Agieren die Eltern ungeschickt, wird womöglich Kindergeld verschenkt. Nur bei verheirateten Paaren werden die Kinder des Partners automatisch mitgezählt, bei unverheirateten Eltern ist dies hingegen nicht der Fall, entschied der Bundesfinanzhof (III R 24/17).
Im Fall klagte der Vater einer Tochter auf ein sechs Euro höheres Kindergeld pro Monat, da es sich um das „dritte“ Kind der Familie handele. Der nicht verheiratete Mann lebte mit seiner Lebensgefährtin, deren zwei Kindern aus einer früheren Beziehung so- wie der gemeinsamen Tochter zusammen. Für diese beantragte der Kläger das Kindergeld und verlangte, die Tochter als drittes Kind zu behandeln und somit das erhöhte Kindergeld, das es ab dem dritten Kind gibt, auszuzahlen. Dies verweigerte die Familienkasse, da es sich bei den beiden älteren Kindern nicht um die leiblichen Kinder des Klägers handele und er nicht mit deren Kindesmutter verheiratet sei. Der Bundesfinanzhof in München bestätigte im April 2018 die Entscheidung der Familienkasse.

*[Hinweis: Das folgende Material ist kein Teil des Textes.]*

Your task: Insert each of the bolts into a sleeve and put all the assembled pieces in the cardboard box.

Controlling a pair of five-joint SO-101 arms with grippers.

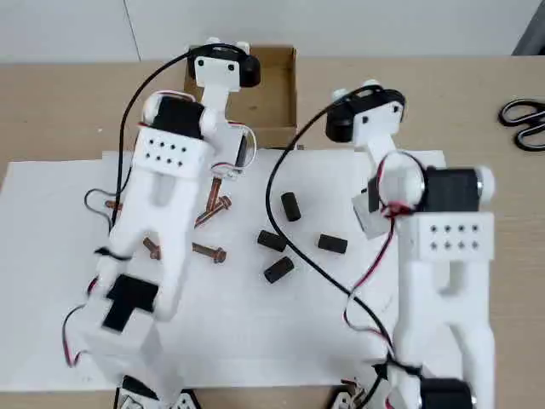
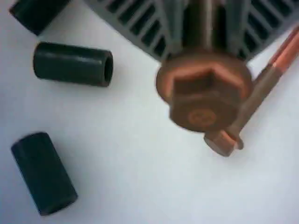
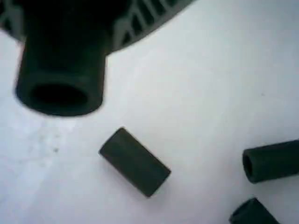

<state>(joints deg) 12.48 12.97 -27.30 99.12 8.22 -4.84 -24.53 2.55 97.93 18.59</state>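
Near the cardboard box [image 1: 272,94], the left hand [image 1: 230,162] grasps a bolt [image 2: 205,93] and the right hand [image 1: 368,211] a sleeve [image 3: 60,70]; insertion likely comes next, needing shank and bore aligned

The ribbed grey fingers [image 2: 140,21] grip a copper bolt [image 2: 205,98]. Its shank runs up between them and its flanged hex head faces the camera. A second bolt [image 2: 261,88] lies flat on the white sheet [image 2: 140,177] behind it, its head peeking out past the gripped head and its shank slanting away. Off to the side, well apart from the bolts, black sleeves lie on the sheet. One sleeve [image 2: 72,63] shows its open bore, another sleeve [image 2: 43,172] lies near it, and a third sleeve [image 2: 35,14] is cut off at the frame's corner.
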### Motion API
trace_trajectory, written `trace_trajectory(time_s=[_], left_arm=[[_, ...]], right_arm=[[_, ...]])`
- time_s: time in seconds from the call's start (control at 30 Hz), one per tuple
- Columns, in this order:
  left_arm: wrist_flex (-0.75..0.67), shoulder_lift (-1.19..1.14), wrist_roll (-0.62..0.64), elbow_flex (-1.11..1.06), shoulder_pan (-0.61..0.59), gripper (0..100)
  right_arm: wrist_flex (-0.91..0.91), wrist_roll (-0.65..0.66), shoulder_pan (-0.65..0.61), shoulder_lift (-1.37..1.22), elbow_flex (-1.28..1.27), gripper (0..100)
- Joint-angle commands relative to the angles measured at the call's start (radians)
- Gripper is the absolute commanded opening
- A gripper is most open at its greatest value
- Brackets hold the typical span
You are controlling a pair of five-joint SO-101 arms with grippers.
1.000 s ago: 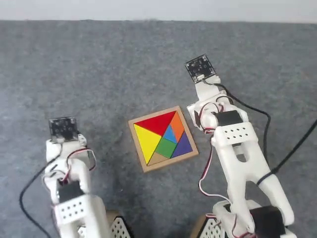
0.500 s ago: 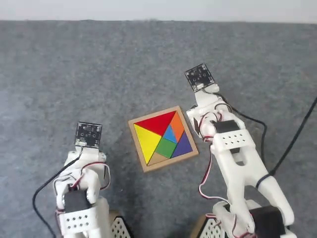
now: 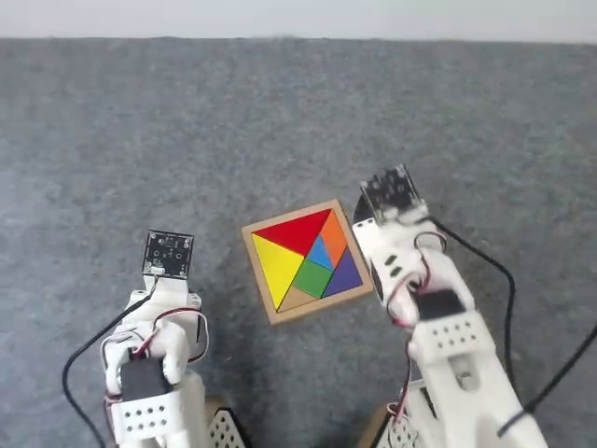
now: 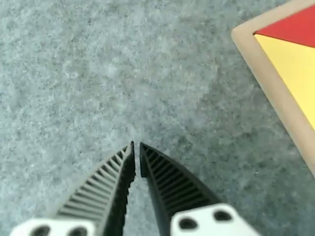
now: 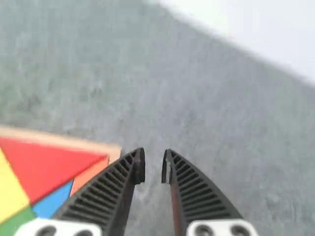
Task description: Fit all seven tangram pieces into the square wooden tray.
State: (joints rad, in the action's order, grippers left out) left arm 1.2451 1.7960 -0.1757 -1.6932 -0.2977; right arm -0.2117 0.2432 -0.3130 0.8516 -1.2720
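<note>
The square wooden tray point(image 3: 264, 297) lies mid-table with all seven pieces flush inside it: red point(image 3: 297, 231), yellow point(image 3: 273, 266), orange point(image 3: 336, 235), blue point(image 3: 320, 252), green point(image 3: 312, 277), purple point(image 3: 345, 273) and tan point(image 3: 294, 299). My left gripper point(image 4: 136, 145) hovers over bare carpet, shut and holding nothing, a short way off the tray's corner point(image 4: 243, 37). My right gripper point(image 5: 153, 156) hangs just beyond the tray's far right corner point(image 5: 112, 147), its fingers a narrow gap apart with nothing between them. Red point(image 5: 44, 164) and orange point(image 5: 88, 178) pieces lie beside it.
Grey carpet point(image 3: 140, 121) covers the whole table, with a pale strip point(image 3: 298, 19) along the far edge. The left arm point(image 3: 154, 373) stands near the front left and the right arm point(image 3: 438, 327) at the front right, hard by the tray's right side.
The right arm has drawn back toward the front, its wrist now beside the tray's right corner. The left arm shifted right and nearer early on, then held still. The tray and pieces stayed put.
</note>
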Motion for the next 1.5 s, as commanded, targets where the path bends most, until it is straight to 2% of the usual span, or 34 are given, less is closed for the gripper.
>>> trace_trajectory(time_s=[0.0,0.5,0.73,0.83,1.0,1.07,1.3,1.47], left_arm=[[0.003,-0.009,-0.011,0.008,0.008,2],[0.003,-0.009,-0.011,0.008,0.008,2],[0.003,-0.009,-0.011,0.008,0.008,2],[0.003,-0.009,-0.011,0.008,0.008,2],[0.003,-0.009,-0.011,0.008,0.008,2],[0.003,-0.009,-0.011,0.008,0.008,2],[0.003,-0.009,-0.011,0.008,0.008,2],[0.003,-0.009,-0.011,0.008,0.008,2]], right_arm=[[0.16,0.011,-0.01,0.13,-0.08,6.7],[0.191,0.011,-0.067,0.165,-0.114,6.8],[0.194,0.018,-0.042,0.154,-0.132,6.7],[0.325,0.018,-0.027,0.156,-0.21,6.7],[0.73,0.018,-0.033,0.165,-0.394,6.7],[0.803,0.017,-0.028,0.153,-0.399,6.6],[0.745,0.011,-0.016,0.153,-0.4,6.6],[0.595,0.017,-0.051,0.145,-0.4,6.6]])
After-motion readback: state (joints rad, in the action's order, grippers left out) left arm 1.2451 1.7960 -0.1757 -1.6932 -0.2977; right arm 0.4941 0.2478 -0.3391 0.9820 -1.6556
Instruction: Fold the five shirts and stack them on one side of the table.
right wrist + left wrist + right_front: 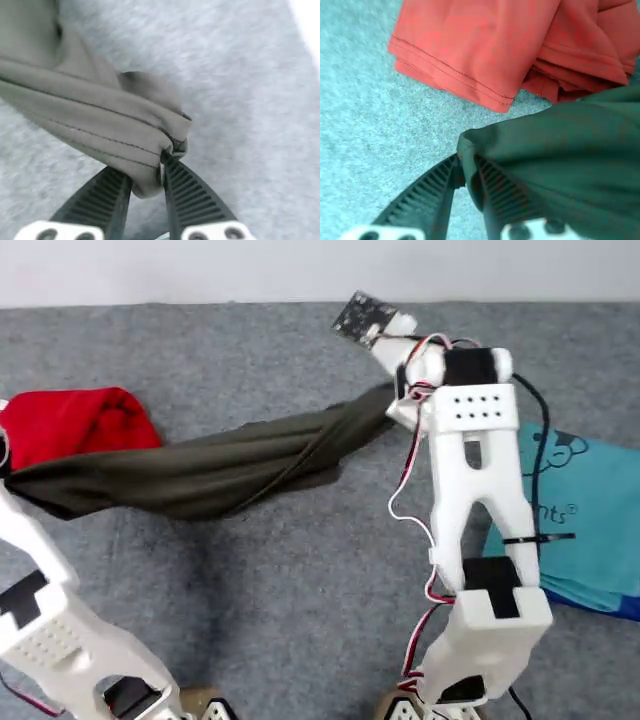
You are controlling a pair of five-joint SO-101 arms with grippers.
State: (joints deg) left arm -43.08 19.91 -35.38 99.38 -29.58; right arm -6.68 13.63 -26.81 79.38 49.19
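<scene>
A dark olive shirt (210, 468) hangs stretched and twisted between both arms above the grey table. My left gripper (466, 172) is shut on its edge at the far left, beside a crumpled red shirt (75, 423), which shows again close by as red shirt (510, 45). My right gripper (150, 172) is shut on the olive shirt's (90, 120) other end, at the back right of centre (397, 400). A teal shirt (575, 525) lies flat on the right side, partly under the right arm, with a blue shirt's edge (600, 605) below it.
A small dark printed card (362, 317) sits at the table's back edge near the right arm. Bare grey felt table (300, 600) spreads across the front middle between the two arm bases.
</scene>
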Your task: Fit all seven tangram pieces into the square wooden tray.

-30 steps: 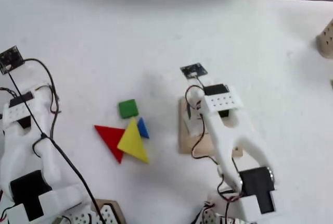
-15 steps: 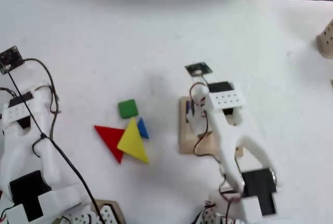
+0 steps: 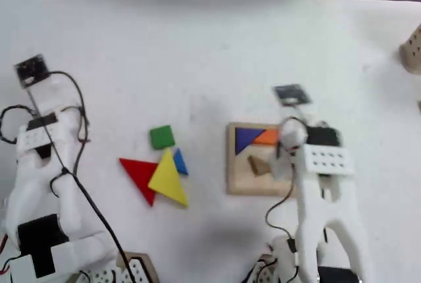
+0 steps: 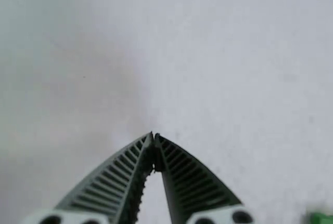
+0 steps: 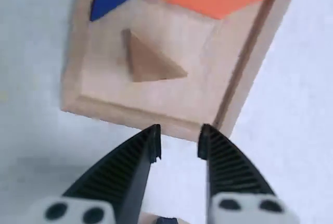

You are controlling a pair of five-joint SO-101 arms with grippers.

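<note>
The square wooden tray [image 3: 232,164] lies right of the table's middle. It holds a blue triangle [image 3: 246,137], an orange parallelogram [image 3: 268,137] and a small brown triangle [image 3: 258,164]. In the right wrist view my right gripper [image 5: 178,138] is open and holds nothing, just outside the tray's rim [image 5: 130,114], near the brown triangle [image 5: 151,60]. Left of the tray lie a green square [image 3: 162,137], a red triangle [image 3: 138,174], a yellow triangle [image 3: 168,180] and a small blue triangle [image 3: 181,162]. My left gripper [image 4: 153,136] is shut over bare table at the far left.
The right arm [image 3: 322,184] covers the tray's right side. The left arm [image 3: 39,145] and its cables stand at the left edge. A perforated wooden block [image 3: 412,49] sits at the right edge. Another wooden block [image 3: 138,266] is at the front.
The right arm has swung right off the tray, uncovering the three pieces inside. The left arm has shifted slightly right and farther back.
</note>
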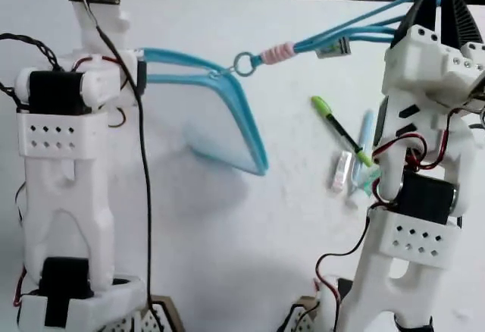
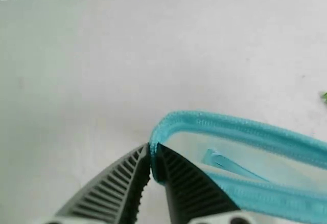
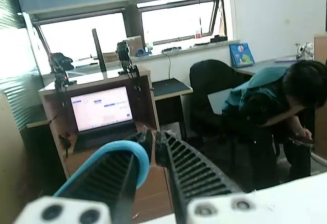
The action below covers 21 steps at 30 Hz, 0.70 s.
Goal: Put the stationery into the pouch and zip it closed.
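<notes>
Left pincer (image 2: pixel 152 156): clamped shut, jaws pinching the blue-trimmed end of the pouch (image 1: pixel 220 120)
Pouch: clear with blue edging, out by the far edge on the left half of the counter (image 1: pixel 227 256); one end in the left pincer, the opposite corner dipping toward the counter's middle; a shadow sits under it
Zip pull: a metal ring (image 1: pixel 244 64) at the pouch's upper edge; then a pink bead (image 1: pixel 276 52); then a blue cord (image 1: pixel 356 21) running taut toward the far right corner, a small tag (image 1: pixel 333 46) hanging on it
Right pincer (image 3: pixel 152 143): closed as well, gripping the loop of that blue cord, up near the far right corner
Stationery: out on the counter, not in the pouch; a green pen (image 1: pixel 337 127), a pale blue pen (image 1: pixel 367 127) and a small white piece (image 1: pixel 341 171) lie together toward the right edge, just beside the right arm (image 1: pixel 417 195); the green pen crosses the pale blue one
</notes>
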Each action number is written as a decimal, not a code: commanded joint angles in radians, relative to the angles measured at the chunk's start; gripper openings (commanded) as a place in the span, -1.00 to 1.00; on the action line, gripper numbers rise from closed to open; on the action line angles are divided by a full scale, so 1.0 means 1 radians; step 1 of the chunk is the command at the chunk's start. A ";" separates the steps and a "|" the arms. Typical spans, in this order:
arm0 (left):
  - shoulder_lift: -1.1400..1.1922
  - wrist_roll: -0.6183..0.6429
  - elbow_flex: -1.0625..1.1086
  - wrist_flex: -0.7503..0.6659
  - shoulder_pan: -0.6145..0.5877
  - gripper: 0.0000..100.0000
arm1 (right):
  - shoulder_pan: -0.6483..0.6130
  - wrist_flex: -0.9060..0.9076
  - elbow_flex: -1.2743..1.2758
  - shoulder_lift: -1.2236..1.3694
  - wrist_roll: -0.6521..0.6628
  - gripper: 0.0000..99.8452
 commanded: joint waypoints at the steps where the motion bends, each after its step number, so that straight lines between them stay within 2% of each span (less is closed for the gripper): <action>1: 0.016 0.003 -0.041 0.023 -0.021 -0.95 | 0.005 0.091 -0.068 -0.041 -0.003 -0.69; 3: 0.016 0.003 -0.091 0.025 -0.021 -0.95 | 0.005 0.206 -0.068 -0.041 0.008 -0.45; 6: 0.018 0.003 -0.146 0.025 -0.021 -0.95 | 0.004 0.429 -0.069 -0.041 0.186 -0.26; 11: 0.025 0.008 -0.161 0.012 -0.021 -0.95 | -0.036 0.832 -0.066 -0.041 0.597 -0.26; 16: 0.025 0.089 -0.160 -0.049 0.018 -0.95 | -0.065 1.184 -0.069 -0.096 0.984 -0.26; 19: 0.027 0.144 -0.158 -0.072 0.033 -0.95 | -0.065 1.340 -0.068 -0.203 1.183 -0.26; 21: 0.027 0.170 -0.160 -0.089 0.048 -0.95 | -0.059 1.340 -0.061 -0.309 1.283 -0.26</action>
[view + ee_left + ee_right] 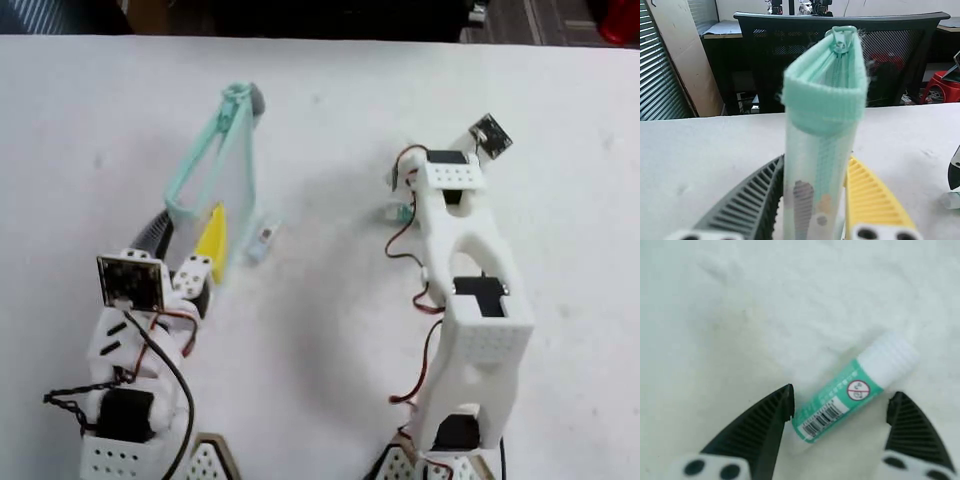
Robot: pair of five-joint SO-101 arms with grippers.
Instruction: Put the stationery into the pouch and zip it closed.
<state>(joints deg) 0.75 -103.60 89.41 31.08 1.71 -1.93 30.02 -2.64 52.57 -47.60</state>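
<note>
The pouch [215,170] is clear with mint-green edging and stands on its edge on the white table. Its zipper pull [840,35] is at the far end. My left gripper [190,240] is shut on the pouch's near end, which sits squeezed between the grey finger [747,205] and the yellow finger [872,200]. A green glue stick [860,385] with a white cap lies flat on the table. My right gripper [842,395] hangs open just above the glue stick, one finger on each side. The glue stick [399,213] peeks out under the right arm's wrist.
A small pale-blue item [263,240] lies on the table just right of the pouch. The table's far edge [320,38] runs along the back, with a black mesh chair [840,55] behind it. Bare tabletop separates the two arms.
</note>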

Es ist daher empfehlenswert, den Elternteil als kindergeldberechtigt zu bestimmen, der die höchste Zahl der zu berücksichtigenden Kinder erhält. Im konkreten Fall wäre dies die Mutter der Kinder gewesen. Die Erklärung, wer der kindergeldberechtigte Elternteil sein soll, erfolgt grundsätzlich mit dem Kindergeldantrag. Ein späterer Wechsel, so Bezirksverbandsvorsitzender Hans-Peter Küchenmeister, ist auf gemeinsamen Antrag der Eltern aber möglich.